Nel 2020 il mondo era in pieno blocco, ma oggi la percezione del rischio è ancora più alta.
Questo ci dice che non stiamo vivendo una semplice correzione, ma una fase di instabilità strutturale.

Il pericolo è una lunga fase senza direzione, fatta di volatilità, improvvise inversioni, e uscite dai mercati da parte degli investitori istituzionali.

4. La fine dei dazi è una garanzia?

No, assolutamente no.
Il rinvio dei dazi non equivale alla loro cancellazione. La Cina resta esclusa dal rinvio, e questo lascia il quadro incerto.
Allo stesso modo, il fatto che le oscillazioni di mercato siano scandite e dettate da una singola figura politica non sono un segnale positivo. I grandi fondi hanno bisogno di stabilità. Un mercato che passa dal panico all’euforia in pochi giorni è più simile a un mercato emergente che a quello di una superpotenza.

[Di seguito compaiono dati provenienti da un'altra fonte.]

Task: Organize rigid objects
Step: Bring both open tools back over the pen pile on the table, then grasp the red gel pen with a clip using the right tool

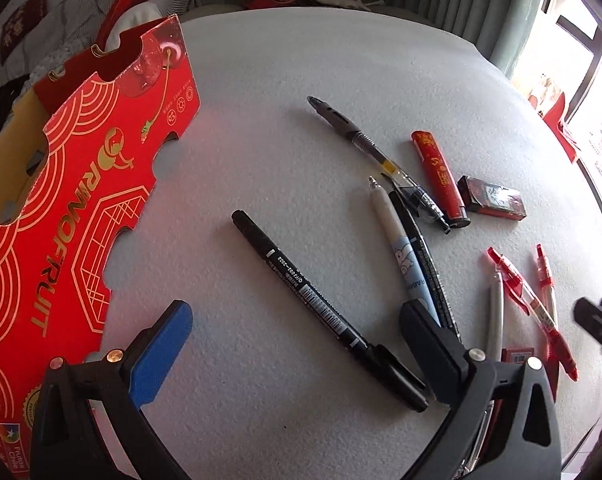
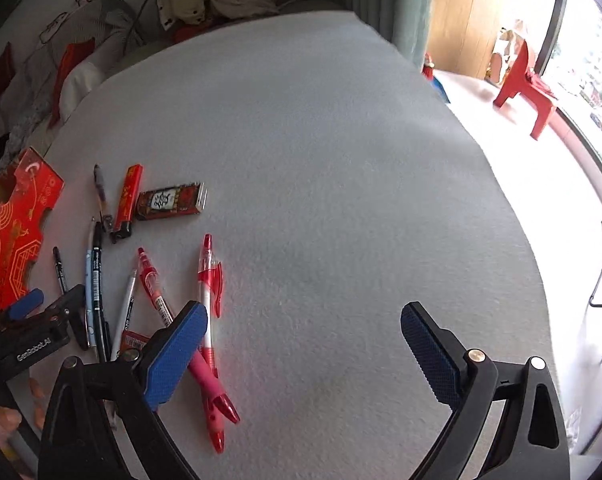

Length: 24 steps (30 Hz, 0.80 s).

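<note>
Table [image 1: 301, 64]: covered in pale grey felt.

Box [image 1: 61, 208]: red printed carton, standing open at the table's left edge.

Marker [image 1: 325, 310]: black, lying diagonally between the fingers of the left gripper [image 1: 295, 354]. Fingers wide apart, holding nothing; whether they touch the marker cannot be told.

White pen [image 1: 401, 248] and black pen [image 1: 429, 268]: side by side, touching, just right of the marker; their near ends pass behind the left gripper's right finger.

Gel pen [image 1: 377, 156]: clear barrel, farther back. Lighter [image 1: 441, 178]: red, just beside it. Small box [image 1: 493, 198]: dark red, right of the lighter.

Red pens [image 2: 207, 292]: several, crossed in a loose pile nearest the right gripper [image 2: 305, 354], partly hidden by its left finger. That gripper's fingers are spread wide over bare felt, empty.
</note>
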Motion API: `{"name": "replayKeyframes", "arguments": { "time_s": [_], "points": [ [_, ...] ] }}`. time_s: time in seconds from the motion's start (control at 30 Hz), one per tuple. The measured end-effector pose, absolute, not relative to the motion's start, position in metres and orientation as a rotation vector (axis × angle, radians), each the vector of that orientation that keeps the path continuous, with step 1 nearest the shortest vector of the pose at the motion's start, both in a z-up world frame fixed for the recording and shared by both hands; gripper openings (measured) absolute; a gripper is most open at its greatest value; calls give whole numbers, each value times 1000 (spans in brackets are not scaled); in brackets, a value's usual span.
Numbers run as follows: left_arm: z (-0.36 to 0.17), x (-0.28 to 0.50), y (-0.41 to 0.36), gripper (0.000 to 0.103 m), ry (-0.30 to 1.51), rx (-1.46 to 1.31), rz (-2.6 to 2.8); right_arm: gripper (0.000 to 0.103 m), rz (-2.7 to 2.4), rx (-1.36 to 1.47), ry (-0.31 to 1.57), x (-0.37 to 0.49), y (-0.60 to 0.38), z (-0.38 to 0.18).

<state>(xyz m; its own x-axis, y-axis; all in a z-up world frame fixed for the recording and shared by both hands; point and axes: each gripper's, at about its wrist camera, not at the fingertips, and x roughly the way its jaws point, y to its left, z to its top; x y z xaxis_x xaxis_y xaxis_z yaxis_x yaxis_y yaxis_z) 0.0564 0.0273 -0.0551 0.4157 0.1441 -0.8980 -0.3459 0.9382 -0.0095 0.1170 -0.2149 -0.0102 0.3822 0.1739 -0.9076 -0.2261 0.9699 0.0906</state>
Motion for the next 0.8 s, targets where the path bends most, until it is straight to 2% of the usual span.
{"name": "replayKeyframes", "arguments": {
  "time_s": [0.4, 0.5, 0.57, 0.67, 0.7, 0.73, 0.77, 0.8],
  "points": [
    [-50, 62, 34, 103, 1095, -219, 326, 96, 242, -266, 1125, 96, -163, -19],
    [-50, 62, 34, 103, 1073, -246, 380, 96, 249, -200, 1177, 95, -165, -22],
    [-50, 62, 34, 103, 1073, -262, 405, 102, 279, -170, 1216, 96, -166, -27],
    [-51, 64, 35, 103, 1069, -280, 436, 101, 275, -196, 1219, 93, -160, -24],
    [-50, 64, 35, 103, 1066, -282, 442, 94, 283, -200, 1209, 89, -157, -22],
    [-50, 64, 34, 103, 1062, -278, 442, 79, 307, -211, 1195, 85, -153, -18],
    [-50, 64, 33, 103, 1058, -270, 435, 70, 336, -227, 1183, 78, -145, -15],
    [-50, 65, 32, 103, 1055, -256, 416, 51, 367, -246, 1173, 73, -141, -12]
  ]
}}
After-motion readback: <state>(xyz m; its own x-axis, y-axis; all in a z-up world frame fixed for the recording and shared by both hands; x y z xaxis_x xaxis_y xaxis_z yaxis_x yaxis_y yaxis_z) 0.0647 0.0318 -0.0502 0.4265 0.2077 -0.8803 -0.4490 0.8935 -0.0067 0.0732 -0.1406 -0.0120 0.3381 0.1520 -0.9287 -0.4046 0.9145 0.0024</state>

Queste fluttuazioni creano insicurezza, carenza di domanda strutturale, e rischi di stagnazione. La fiducia viene minata, e i flussi si spostano verso asset più difensivi. Ed è questo il vero rischio dell’attività che sta portando avanti Trump con i mercati, perché quando manca la fiducia, non bastano EPS in crescita e GDP a CAGR positivi, il mercato resta laterale. Caratteristica tipica dei cosidetti «decenni persi», decenni in cui il tasso di crescita del PIL aveva CAGR addirittura superiori a quelli attuali, ma comunque i mercati non crescevano, a causa di incertezza e carenza di fiducia.

I crolli sono davvero finiti?

È sbagliato cantare vittoria troppo presto.
Il mercato ha reagito positivamente al rinvio dei dazi, ma il contesto resta fragile.
La correlazione tra politica e finanza è fortissima. E bastano poche parole per muovere i mercati.

Siamo in una fase dove la psicologia conta più della razionalità.
I fondamentali sono migliorati? Forse. Ma l’instabilità politica resta.
Il mercato ha trovato un equilibrio momentaneo, ma potrebbe essere solo una pausa prima di una nuova fase ribassista.

E in un contesto simile, l’unica certezza è che l’incertezza continuerà a dominare i giochi.